Information provided section start

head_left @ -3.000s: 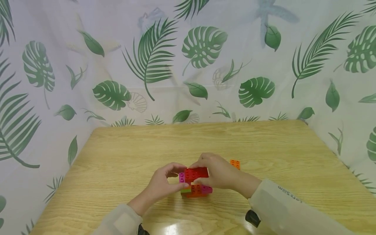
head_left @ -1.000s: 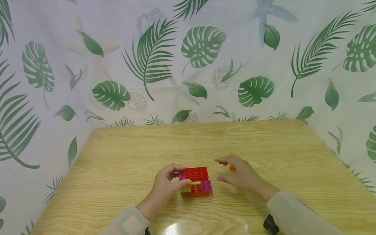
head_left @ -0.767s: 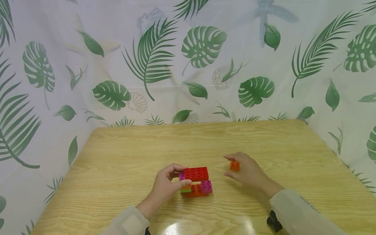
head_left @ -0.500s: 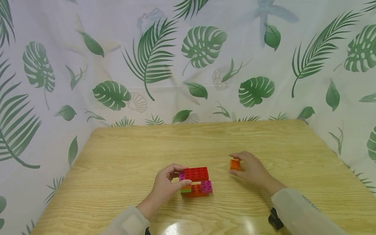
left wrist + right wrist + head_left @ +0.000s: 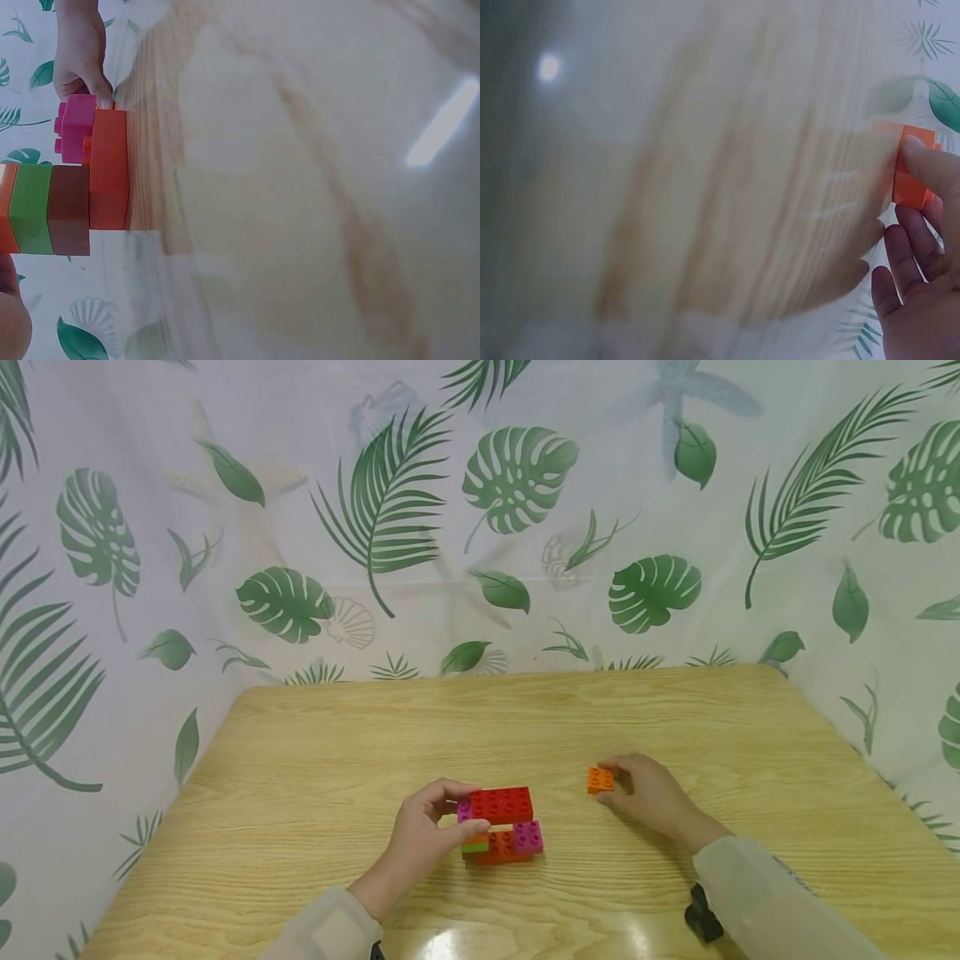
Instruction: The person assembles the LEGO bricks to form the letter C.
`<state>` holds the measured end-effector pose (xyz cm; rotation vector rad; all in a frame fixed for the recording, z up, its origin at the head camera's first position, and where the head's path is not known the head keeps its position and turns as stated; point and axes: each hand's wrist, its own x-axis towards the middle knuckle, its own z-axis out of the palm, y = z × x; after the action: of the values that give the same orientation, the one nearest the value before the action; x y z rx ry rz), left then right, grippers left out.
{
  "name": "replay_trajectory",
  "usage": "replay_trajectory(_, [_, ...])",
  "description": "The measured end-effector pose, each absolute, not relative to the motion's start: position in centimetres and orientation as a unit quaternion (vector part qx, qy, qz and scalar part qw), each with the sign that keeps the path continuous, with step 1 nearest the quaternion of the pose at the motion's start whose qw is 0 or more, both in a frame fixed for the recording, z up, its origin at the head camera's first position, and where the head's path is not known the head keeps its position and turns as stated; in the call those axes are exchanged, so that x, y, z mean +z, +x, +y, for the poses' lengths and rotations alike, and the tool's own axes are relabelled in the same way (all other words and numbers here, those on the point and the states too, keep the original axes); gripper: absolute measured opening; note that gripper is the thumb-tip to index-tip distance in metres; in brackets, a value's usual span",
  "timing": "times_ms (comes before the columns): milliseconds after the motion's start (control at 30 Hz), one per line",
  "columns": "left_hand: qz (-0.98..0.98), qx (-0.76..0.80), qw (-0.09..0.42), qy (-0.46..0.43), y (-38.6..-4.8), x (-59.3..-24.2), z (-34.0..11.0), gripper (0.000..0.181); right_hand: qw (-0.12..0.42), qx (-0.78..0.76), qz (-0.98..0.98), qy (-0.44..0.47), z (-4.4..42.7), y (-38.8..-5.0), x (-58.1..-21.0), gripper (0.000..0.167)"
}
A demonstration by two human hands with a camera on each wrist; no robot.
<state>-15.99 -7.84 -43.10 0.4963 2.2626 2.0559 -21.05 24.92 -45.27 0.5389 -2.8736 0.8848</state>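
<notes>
My left hand (image 5: 422, 831) grips the left end of a toy building brick structure (image 5: 501, 843), thumb on the near side and fingers on the far side. A long red brick (image 5: 501, 805) and a magenta brick (image 5: 528, 837) show on it. From the side, the left wrist view reveals stacked orange, green (image 5: 31, 210) and brown (image 5: 69, 211) bricks. Farther right, my right hand (image 5: 651, 797) pinches a small orange brick (image 5: 600, 781) between thumb and fingers. In the right wrist view the thumb presses one face of the orange brick (image 5: 915, 172); the other fingers curve below.
Both hands work over a light wood-grain table (image 5: 337, 743). A white curtain (image 5: 420, 635) with printed green leaves stands along its back and sides. Dark straps or devices (image 5: 702, 914) sit at the wrists.
My right hand has left the red brick on the structure, moved right to the small orange brick and closed thumb and fingers on it. My left hand keeps its grip on the structure.
</notes>
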Motion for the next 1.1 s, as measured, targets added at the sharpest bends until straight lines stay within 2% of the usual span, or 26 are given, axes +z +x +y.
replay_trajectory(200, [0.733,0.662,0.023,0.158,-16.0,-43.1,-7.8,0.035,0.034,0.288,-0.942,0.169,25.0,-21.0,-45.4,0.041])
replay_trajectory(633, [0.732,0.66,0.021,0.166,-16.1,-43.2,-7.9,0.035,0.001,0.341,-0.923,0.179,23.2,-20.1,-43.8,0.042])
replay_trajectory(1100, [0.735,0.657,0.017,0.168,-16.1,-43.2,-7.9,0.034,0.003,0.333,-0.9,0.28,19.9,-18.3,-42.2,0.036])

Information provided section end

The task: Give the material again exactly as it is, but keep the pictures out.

Task response:
head_left @ -3.000s: 
head_left @ -1.000s: 
head_left @ -0.767s: 
head_left @ -0.500s: 
left wrist + right wrist + head_left @ +0.000s: 
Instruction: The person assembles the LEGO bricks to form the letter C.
`<state>` holds the measured end-effector pose (xyz cm; rotation vector rad; all in a frame fixed for the recording, z up, its origin at the head camera's first position, and where the head's path is not known the head keeps its position and turns as stated; point and axes: each hand's wrist, its own x-axis towards the middle knuckle, its own z-axis out of the palm, y = z × x; after the action: of the values that give the same orientation, the one nearest the value before the action; x y z rx ry rz), left then right, grippers left out.
{
  "name": "replay_trajectory",
  "usage": "replay_trajectory(_, [_, ...])",
  "description": "The measured end-effector pose, each absolute, not relative to the motion's start: position in centimetres and orientation as a unit quaternion (vector part qx, qy, qz and scalar part qw), each with the sign that keeps the path continuous, with step 1 nearest the quaternion of the pose at the motion's start whose qw is 0 or more, both in a frame fixed for the recording, z up, its origin at the head camera's first position, and where the head's path is not known the head keeps its position and turns as stated; in the call those axes are exchanged, so that x, y, z mean +z, +x, +y, for the poses' lengths and rotations alike, and the tool's own axes are relabelled in the same way (all other words and numbers here, those on the point and the states too, keep the original axes); gripper: absolute measured opening; note that gripper is the thumb-tip to index-tip distance in metres; in brackets, a value's usual span",
  "timing": "times_ms (comes before the columns): milliseconds after the motion's start (control at 30 Hz), one per line",
  "columns": "left_hand: qz (-0.98..0.98), qx (-0.76..0.80), qw (-0.09..0.42), qy (-0.46..0.43), y (-38.6..-4.8), x (-59.3..-24.2), z (-34.0..11.0), gripper (0.000..0.181); right_hand: qw (-0.12..0.42), qx (-0.78..0.76), qz (-0.98..0.98), qy (-0.44..0.47), z (-4.4..42.7), y (-38.8..-5.0), x (-58.1..-21.0), gripper (0.000..0.167)"
}
A demonstration by two human hands with a camera on each wrist; no robot.
<state>-15.99 -7.84 -43.10 0.4963 2.2626 2.0559 -21.05 24.92 -45.27 0.5389 -2.8736 0.8848</state>
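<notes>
My left hand (image 5: 422, 831) grips the left end of a toy building brick structure (image 5: 501, 843), thumb on the near side and fingers on the far side. A long red brick (image 5: 501, 805) and a magenta brick (image 5: 528, 837) show on it. From the side, the left wrist view reveals stacked orange, green (image 5: 31, 210) and brown (image 5: 69, 211) bricks. Farther right, my right hand (image 5: 651, 797) pinches a small orange brick (image 5: 600, 781) between thumb and fingers. In the right wrist view the thumb presses one face of the orange brick (image 5: 915, 172); the other fingers curve below.
Both hands work over a light wood-grain table (image 5: 337, 743). A white curtain (image 5: 420, 635) with printed green leaves stands along its back and sides. Dark straps or devices (image 5: 702, 914) sit at the wrists.
My right hand has left the red brick on the structure, moved right to the small orange brick and closed thumb and fingers on it. My left hand keeps its grip on the structure.
</notes>
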Motion for the next 1.1 s, as measured, targets added at the sharpest bends until straight lines stay within 2% of the usual span, or 26 are given, axes +z +x +y.
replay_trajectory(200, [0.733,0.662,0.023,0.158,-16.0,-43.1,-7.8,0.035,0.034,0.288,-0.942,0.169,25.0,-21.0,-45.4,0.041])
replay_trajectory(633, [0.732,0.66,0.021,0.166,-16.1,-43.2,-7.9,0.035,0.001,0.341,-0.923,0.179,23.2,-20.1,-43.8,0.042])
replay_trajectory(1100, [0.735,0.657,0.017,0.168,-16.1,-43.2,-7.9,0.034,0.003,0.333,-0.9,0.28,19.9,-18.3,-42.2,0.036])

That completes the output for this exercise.